Éponine frowned. “I don’t want to talk about it. Please, tell me what’s new in your life.”

“Oh, the same old rubbish!” Grantaire sighed dramatically, taking another mouthful. But he was clumsy, and some of the liquid trickled down his patchily stubbled chin to drip onto an already stained shirt. “I’d guess it’s the same as what’s bothering you. Love! Who has use for it? It’s just another stick which life uses to beat us.”

“I am not bothered by love,” Éponine protested, regretting telling the man about her fondness for Marius some weeks before. She’d thought Grantaire too drunk to remember, but he was clearly accustomed to holding his alcohol.

“Sure you’re not,” he pretended to agree. “You don’t spend nights dreaming of… I don’t know what you see in him. Bony elbows? Freckles? Dusty hair? Just as I am never kept awake by thoughts of golden curls, pink lips, and a face full of righteous fury.”

“There’s a woman you like?” she asked, trying to distract herself from the realisation that she never dreamed of _Marius_ any more.

Grantaire laughed suddenly, and took another long pull from his bottle. “There is no woman in my life,” he agreed after a time, his tone amused and self-deprecating at once.

“But you want there to be?” Éponine questioned, trying to figure out what was so funny. “Did she reject you?”

“I am rejected every time I open my wretched mouth to speak. But I’d never dare to… to attempt courtship. I am beyond unworthy. A gargoyle to an angel.”

At the mention of angels, an image of a beautiful girl with a glowing smile and flowing skirts flashed through Éponine’s mind. She quickly pushed it away. “I’m sure it’s not so bad,” she attempted to commiserate. “You are funny, witty, and kind with your friends. Ask how she feels before you give up all hope.”

“It’s not so simple.” Grantaire’s shoulders slumped further, and he pushed away his newest bottle, already empty. “This angel shows no interest in romance, let alone romance with me. Their heart belongs to France and no other. I will die waiting for the day he looks at me with anything but contempt.”

“He?” Éponine repeated, shocked. 

Grantaire flushed. Clearly he hadn’t meant to reveal that during his drunken rambling.

“I’m so sorry for assuming,” she apologised. Her mistake corrected, Éponine quickly realised who Grantaire must have meant. “The leader of your group of students then? The blond who’s always giving speeches?”

Grantaire sighed, glassy eyes gazing into the distance as though picturing his love. “Enjolras,” he pronounced reverently. “He is not so much a man as a god, the earthly embodiment of passion and beauty, but so cruelly uninterested in any facets of love.”

Éponine tried to listen as her companion continued to wax poetic over the man, but she was too caught up in her own thoughts. Of course, she’d known that a person could fall in love with someone of the same gender. But somehow Éponine had never thought it could apply to anyone she knew… or indeed to herself. Blood rushing to her ears, Éponine stumbled to her feet.

“Are you alright?” she heard Grantaire ask distantly, and she thought she managed to nod as she stumbled away from their table and towards the door. Before she could get outside however, a figure entered the bar, blocking her way.

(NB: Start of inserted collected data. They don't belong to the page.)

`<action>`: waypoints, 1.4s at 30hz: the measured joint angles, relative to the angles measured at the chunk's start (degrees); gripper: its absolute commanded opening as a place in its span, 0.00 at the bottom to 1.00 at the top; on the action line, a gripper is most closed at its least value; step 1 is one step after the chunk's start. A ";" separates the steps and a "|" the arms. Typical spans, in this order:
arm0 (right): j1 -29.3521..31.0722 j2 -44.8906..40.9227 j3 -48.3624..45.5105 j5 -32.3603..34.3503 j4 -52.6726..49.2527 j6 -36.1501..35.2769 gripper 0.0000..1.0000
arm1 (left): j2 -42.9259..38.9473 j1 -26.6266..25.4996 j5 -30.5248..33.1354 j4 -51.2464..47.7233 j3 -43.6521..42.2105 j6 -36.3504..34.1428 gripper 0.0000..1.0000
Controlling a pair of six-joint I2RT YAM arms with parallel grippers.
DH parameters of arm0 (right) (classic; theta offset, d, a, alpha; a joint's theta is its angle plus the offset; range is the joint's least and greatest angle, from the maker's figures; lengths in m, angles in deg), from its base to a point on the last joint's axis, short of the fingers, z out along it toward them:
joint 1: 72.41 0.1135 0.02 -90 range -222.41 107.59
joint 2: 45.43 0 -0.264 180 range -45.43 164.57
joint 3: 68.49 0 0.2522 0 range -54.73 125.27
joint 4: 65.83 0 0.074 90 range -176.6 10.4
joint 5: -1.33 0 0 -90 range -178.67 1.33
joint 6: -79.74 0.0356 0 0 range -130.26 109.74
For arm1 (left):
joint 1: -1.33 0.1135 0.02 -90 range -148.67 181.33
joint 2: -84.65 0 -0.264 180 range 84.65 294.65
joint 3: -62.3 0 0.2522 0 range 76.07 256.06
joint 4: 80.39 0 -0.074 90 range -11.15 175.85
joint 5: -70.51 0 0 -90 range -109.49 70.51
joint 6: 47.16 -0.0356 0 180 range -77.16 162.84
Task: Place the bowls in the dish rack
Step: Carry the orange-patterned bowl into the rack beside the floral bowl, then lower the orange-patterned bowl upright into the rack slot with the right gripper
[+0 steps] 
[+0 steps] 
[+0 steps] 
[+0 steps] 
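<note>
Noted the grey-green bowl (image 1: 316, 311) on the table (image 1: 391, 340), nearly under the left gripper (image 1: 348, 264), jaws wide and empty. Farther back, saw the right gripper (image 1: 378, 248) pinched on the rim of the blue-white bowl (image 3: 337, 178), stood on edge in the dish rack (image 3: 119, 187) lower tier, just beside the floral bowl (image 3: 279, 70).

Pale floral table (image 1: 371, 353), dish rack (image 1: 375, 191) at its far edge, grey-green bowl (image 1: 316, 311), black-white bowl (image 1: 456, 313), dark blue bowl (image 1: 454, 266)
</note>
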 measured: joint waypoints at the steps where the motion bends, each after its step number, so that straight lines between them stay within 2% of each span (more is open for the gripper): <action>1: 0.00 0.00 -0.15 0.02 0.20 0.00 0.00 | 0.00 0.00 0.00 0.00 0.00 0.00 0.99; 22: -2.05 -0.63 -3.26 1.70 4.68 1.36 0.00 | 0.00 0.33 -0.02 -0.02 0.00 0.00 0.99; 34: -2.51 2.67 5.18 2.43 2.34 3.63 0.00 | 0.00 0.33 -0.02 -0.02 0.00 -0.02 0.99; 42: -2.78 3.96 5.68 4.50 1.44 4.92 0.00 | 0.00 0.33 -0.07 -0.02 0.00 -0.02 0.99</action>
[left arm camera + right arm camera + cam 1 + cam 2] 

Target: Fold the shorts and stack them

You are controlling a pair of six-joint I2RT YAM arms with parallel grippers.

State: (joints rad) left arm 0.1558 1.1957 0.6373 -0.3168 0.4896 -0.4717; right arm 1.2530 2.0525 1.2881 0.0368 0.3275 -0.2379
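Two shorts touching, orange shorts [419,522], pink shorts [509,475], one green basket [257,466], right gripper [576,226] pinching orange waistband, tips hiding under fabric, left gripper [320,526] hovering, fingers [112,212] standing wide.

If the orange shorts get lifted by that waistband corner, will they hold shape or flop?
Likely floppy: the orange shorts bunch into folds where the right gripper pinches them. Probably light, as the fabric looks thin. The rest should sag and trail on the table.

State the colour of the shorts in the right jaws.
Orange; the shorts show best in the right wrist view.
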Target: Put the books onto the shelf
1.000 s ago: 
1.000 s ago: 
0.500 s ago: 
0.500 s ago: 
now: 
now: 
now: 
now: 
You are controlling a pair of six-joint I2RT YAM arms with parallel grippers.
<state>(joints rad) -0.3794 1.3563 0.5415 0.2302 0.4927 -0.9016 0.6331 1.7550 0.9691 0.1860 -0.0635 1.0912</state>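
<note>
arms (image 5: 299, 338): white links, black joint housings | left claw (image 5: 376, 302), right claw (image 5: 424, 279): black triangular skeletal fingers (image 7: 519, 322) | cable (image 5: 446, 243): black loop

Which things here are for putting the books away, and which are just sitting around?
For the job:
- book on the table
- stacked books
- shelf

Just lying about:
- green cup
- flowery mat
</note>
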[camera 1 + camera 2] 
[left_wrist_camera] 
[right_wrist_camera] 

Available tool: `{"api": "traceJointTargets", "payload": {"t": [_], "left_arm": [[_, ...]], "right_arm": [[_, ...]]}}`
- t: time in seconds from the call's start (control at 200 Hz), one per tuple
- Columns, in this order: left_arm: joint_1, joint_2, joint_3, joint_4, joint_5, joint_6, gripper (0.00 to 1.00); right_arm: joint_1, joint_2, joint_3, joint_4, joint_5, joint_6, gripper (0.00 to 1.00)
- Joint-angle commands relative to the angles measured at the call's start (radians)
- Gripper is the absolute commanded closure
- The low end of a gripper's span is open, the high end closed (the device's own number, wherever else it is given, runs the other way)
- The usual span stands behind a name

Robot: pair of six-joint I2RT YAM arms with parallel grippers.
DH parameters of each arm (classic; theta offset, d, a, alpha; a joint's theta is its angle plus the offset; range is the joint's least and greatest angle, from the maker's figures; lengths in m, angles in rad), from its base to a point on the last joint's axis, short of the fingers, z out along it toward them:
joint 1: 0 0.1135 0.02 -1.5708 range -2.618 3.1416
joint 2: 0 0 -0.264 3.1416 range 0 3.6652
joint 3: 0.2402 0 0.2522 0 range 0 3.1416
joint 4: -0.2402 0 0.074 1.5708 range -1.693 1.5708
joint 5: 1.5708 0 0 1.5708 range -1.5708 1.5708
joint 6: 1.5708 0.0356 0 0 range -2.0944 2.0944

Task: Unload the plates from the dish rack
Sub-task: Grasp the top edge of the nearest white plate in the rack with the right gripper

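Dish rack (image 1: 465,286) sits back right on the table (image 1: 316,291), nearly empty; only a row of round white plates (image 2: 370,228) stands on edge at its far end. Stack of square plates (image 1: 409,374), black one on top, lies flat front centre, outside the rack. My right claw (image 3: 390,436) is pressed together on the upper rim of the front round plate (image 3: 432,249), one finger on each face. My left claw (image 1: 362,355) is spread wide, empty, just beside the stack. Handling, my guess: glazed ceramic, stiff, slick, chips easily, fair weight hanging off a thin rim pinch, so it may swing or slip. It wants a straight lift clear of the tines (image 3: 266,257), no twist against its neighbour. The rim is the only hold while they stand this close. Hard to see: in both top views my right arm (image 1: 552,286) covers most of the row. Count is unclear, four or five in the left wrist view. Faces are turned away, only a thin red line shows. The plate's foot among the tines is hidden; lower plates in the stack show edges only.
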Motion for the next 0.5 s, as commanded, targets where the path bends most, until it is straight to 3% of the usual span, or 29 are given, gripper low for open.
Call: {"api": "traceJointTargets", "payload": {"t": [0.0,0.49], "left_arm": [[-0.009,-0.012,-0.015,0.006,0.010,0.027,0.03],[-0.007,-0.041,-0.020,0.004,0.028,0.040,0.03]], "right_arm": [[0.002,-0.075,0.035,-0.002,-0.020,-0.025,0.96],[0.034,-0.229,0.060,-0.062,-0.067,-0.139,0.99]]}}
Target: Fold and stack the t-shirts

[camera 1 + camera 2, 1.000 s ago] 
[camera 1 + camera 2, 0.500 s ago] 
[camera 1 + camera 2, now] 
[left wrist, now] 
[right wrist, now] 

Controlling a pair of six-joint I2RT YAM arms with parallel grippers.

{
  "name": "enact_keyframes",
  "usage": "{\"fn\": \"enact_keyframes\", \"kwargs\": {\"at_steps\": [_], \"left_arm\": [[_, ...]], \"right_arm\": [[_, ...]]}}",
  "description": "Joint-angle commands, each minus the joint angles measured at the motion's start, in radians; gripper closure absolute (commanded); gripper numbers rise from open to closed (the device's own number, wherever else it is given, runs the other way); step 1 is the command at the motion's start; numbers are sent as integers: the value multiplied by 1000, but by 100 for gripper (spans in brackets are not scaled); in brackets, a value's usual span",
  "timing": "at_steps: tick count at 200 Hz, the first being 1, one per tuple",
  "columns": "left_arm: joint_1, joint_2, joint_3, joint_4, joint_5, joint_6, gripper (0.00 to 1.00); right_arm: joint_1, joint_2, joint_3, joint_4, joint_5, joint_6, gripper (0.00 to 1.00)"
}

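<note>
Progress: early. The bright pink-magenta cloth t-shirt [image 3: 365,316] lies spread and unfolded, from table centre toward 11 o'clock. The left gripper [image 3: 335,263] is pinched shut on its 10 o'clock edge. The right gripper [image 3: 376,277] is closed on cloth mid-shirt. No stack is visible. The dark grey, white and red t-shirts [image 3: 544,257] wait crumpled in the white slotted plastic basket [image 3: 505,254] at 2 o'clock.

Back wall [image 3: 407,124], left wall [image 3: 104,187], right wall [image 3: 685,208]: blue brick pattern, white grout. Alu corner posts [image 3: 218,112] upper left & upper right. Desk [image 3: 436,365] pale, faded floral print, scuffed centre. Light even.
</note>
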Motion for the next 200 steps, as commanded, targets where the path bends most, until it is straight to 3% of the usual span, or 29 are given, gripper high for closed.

“Éponine,” the figure spoke, and she would recognise that lilting voice anywhere.

Éponine tried to move around her friend to leave, but couldn’t resist sneaking a look her face as she did so. What she saw made her stop in her tracks. Cosette was smiling as always, but it was tinged with sadness. A streak of black marred her cheek just below her left eye, and Éponine realised that Cosette must have smudged her makeup from crying.

“Cosette, what’s wrong?”

Cosette took Éponine’s arm and led her outside and around the corner, away from the eyes of those on the street. “I need to confess something to you,” she admitted, crinkling her forehead in worry. Éponine thought it did the sweetest thing to her eyebrows.

“Alright,” Éponine agreed warily, taking the other woman’s hand in hers for comfort.

Cosette looked down at their hands and smiled. Without looking up again, she spoke. “Marius proposed.”

The floor dropped out from under Éponine’s feet. In keeping with the revelation she had experienced just minutes prior, Éponine felt no jealousy at all towards Cosette, and monumental levels of it towards Marius. It never could have worked between the two girls, but now with marriage separating them it felt set in stone.

“Congratulations,” Éponine muttered, trying desperately to appear happy for her friend.

Cosette bit her lip, and once again it was supremely distracting. “I... Éponine, I said ‘no’.”

Éponine glanced up, puzzled. “No to what?”

Cosette huffed, a gentle puff of air from her nose, but her face remained kind and patient, if a little nervous. “I refused Marius’ offer of marriage.”

“I don’t understand.” Éponine could not handle this many emotions. What was her friend trying to say?

“I fear I have broken his heart, but Courfeyrac is with him now, and I am confident that he will mend quickly. But I thought it kinder to dispel his hopes now, rather than later. You see, I cannot love him. My heart belongs to another.”

Éponine gazed at Cosette, perfect in every way – patterned blue dress fluttering around her ankles in the wind, and matching powder dusting her eyelids, highlighting the warm brown of her eyes. It was too much to know that this angel would be taken from her not once, but twice in one evening. “Who?” she croaked, willing herself not to cry.

Their hands were still entwined – Éponine had almost forgotten – and Cosette brought them up to her face, pressing her lips to Éponine’s knuckles. The action left a pink mark on her light brown skin, but Éponine could not tear her eyes away from Cosette’s deep gaze. “I’m in love with _you_ ,” Cosette whispered.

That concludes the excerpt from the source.